Given May’s insistence that she knew nothing of how to make a movie, the fact that “A New Leaf” is as accomplished as it is may be proof that that’s true. When asked by someone in the audience about what it was like to be a rare female filmmaker on her first film set, May described how she ultimately used it as well as her inexperience for her benefit.

“It was very tough when I started because I was really young and I’d never done a movie and the producer didn’t want me,” said May, who recalled how the first three weeks of shooting zoomed by since no one told her she had to shoot coverage. “He took me because they had said you could direct and the crew was a lot of really tough Irish guys, really good, but they were sort of careless with me. Some guy would say, ‘hurry her up, etc.’

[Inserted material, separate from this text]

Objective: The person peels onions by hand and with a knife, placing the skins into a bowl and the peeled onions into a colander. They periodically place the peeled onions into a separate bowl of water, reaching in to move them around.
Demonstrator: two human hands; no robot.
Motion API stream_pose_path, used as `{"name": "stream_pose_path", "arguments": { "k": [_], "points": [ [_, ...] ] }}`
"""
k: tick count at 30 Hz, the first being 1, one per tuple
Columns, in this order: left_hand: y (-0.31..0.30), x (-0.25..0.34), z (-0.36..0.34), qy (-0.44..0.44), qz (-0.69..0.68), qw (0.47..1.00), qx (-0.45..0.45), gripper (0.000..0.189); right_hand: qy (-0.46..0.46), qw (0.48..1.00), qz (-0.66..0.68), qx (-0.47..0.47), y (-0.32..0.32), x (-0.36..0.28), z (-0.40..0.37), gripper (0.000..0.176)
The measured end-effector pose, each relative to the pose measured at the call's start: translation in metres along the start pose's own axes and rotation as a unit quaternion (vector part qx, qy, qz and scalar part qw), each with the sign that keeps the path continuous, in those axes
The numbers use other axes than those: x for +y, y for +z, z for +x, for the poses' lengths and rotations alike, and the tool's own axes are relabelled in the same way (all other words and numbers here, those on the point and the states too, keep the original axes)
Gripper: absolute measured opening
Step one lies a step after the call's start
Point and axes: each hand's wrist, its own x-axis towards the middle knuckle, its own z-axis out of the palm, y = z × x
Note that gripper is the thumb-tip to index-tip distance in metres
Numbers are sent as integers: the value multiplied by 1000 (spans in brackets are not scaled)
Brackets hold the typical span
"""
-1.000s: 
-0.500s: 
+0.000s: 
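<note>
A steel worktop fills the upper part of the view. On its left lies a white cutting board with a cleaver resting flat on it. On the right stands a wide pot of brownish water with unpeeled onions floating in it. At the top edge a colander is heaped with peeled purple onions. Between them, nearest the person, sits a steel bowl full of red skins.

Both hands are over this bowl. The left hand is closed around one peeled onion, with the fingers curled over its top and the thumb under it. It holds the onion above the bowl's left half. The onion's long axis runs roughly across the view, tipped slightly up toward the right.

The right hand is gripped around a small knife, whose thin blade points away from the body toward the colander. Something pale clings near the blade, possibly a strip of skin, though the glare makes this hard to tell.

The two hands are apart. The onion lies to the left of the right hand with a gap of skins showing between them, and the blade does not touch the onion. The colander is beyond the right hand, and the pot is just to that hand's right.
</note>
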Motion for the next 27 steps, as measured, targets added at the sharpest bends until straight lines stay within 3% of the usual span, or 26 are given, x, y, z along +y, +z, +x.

“The first time I did my scene as Henrietta, this very feminine woman, the entire crew came to my side and then treated the producer with contempt. They’d say things like ‘We’ll do [the job] when she’s here.’ I always thought after that, this is the way a woman should direct a movie. Put on those glasses and speak softly. The guy who ran Paramount [Charlie Bludhorn], who was a businessman really, said ‘You can’t choose the director, but you can direct it’ and they let me. I cannot tell you how insane that was, and I’m not sure that a guy who knew nothing about movies and wandered onto a set, would’ve been treated the same way. And he’d never get to put a dress on and drop his glasses, so the crew would never get on his side. It’s really an odd thing, which will never happen again now that movies are so sane and corporate.”